Note that you can compile the .s file into binary with "gcc -o sseTest sseTest.s" and then execute as usual.
(here -g0 is g-zero and -O1 is a capital letter 'Oh'-one)
The assembly output from gcc is in AT&T syntax, which has the following differences from what we're used to:
- Uses % in front of register names instead of $
- Puts the destination on the right instead of the left (i.e. movupd src, dst)
- Memory locations denoted by an operand with parentheses:
- (%rax) dereferences %rax as a pointer
- 8(%rax) dereferences %rax with an offset of 8
- (%rax,%rbx) add %rax and %rbx to form a memory address
- (%rax,%rbx,4) adds %rax and 4 times %rbx to form a memory address
- leaq 8(%rax), %rbx" loads the data at address %rax+8 into %rbx
- %rsp is the stack pointer; %rbp is the frame pointer
- %rXX registers are 64-bit; %eXX represent the lower 32 bits of them
- addq and addl are 64- and 32-bit versions of add, respectively
- Find the equivalent assembly code for the for-loop in sseTest.s. What seems to have happened and why would the compiler do this? Identify what each intrinsic is compiled into. Are the instrinsic functions compiled into function calls in assembly? Comment the loop so that your TA can see that you understand the code.
Check-off
- Show your commented code to your TA and explain what happened to the for-loop.
Exercise 3: Writing SIMD Code
For Exercise 3, you will vectorize/SIMDize the following code to achieve a significant speedup over the naive implementation shown here:
int sum_naive( int n, int *a ) { int sum = 0; for( int i = 0; i < n; i++ ) { sum += a[i]; } return sum; }
You might find the following intrinsics useful: (Pay special attention to the variable types of the arguments! You may find casting helpful here.)

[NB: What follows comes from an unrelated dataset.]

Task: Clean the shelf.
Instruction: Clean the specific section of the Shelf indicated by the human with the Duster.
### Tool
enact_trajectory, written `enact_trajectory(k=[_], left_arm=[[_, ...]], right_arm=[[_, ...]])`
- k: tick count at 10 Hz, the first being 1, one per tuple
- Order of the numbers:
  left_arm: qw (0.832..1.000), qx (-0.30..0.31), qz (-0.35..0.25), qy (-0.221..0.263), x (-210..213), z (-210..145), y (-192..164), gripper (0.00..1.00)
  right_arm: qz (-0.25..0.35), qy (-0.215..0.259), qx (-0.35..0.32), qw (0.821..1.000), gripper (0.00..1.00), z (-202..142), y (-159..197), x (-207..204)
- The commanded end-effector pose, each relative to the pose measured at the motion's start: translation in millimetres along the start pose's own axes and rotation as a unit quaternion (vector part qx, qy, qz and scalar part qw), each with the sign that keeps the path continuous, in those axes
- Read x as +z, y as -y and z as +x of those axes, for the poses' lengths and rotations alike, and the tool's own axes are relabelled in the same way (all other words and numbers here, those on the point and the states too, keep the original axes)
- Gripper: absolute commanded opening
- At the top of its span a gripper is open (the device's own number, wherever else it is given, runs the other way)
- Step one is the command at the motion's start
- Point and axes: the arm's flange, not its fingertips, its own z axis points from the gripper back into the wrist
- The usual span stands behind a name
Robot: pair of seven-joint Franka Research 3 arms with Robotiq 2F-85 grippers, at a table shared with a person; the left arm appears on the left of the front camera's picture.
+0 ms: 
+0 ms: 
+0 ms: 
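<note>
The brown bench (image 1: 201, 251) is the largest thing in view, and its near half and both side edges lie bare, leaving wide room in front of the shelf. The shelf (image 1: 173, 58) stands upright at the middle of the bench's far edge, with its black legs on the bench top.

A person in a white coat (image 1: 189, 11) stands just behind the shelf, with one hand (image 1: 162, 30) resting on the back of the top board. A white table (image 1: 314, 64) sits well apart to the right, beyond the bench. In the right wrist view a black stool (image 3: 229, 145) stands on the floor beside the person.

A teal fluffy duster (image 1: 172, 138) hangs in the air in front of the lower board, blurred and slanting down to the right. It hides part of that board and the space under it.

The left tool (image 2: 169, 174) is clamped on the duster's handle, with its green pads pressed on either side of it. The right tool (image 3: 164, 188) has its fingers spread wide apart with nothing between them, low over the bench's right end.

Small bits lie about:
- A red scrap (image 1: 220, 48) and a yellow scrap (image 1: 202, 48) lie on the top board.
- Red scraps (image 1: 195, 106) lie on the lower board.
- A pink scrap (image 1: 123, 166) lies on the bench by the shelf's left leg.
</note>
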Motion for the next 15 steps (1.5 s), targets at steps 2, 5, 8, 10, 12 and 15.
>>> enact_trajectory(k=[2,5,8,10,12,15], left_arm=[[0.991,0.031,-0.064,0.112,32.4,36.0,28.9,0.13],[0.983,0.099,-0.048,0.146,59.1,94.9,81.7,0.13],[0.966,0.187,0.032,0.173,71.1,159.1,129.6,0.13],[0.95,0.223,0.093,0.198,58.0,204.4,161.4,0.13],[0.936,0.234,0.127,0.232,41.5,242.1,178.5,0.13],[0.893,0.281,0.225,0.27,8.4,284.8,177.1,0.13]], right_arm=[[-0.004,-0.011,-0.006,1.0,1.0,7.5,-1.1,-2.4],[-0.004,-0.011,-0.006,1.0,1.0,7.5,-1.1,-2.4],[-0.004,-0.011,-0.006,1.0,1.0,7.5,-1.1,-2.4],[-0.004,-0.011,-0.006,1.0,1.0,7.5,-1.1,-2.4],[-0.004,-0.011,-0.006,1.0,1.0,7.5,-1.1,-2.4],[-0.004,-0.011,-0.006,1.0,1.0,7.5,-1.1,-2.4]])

__m128i _mm_setzero_si128( ) | returns 128-bit zero vector |
__m128i _mm_loadu_si128( __m128i *p ) | returns 128-bit vector stored at pointer p |
__m128i _mm_add_epi32( __m128i a, __m128i b ) | returns vector (a0+b0, a1+b1, a2+b2, a3+b3) |
void _mm_storeu_si128( __m128i *p, __m128i a ) | stores 128-bit vector a at pointer p |
Start with sum.c. Use SSE instrinsics to implement the sum_vectorized() function. (You can compile using the make sum command.)
Check-off
- Show your TA your working code and performance improvement.
Exercise 4: Loop Unrolling
Happily, you can obtain even more performance improvement! Carefully unroll the SIMD vector sum code that you created in the previous exercise. This should get you about a factor of 2 further increase in performance. As an example of loop unrolling, consider the supplied function sum_unrolled():
int sum_unrolled( int n, int *a ) { int sum = 0; /* do the body of the work in a faster unrolled loop */ for( int i = 0; i < n/4*4; i += 4 ) { sum += a[i+0]; sum += a[i+1]; sum += a[i+2]; sum += a[i+3]; } /* handle the small tail in a usual way */ for( int i = n/4*4; i < n; i++ ) { sum += a[i]; } return sum; }
Also, feel free to check out Wikipedia's article on loop unrolling for more information.
Within sum.c, copy your sum_vectorized() code into sum_vectorized_unrolled() and unroll it four times. (Again, you can compile using the make sum command.)
Check-off:
- Show your TA the unrolled implementation and performance improvement.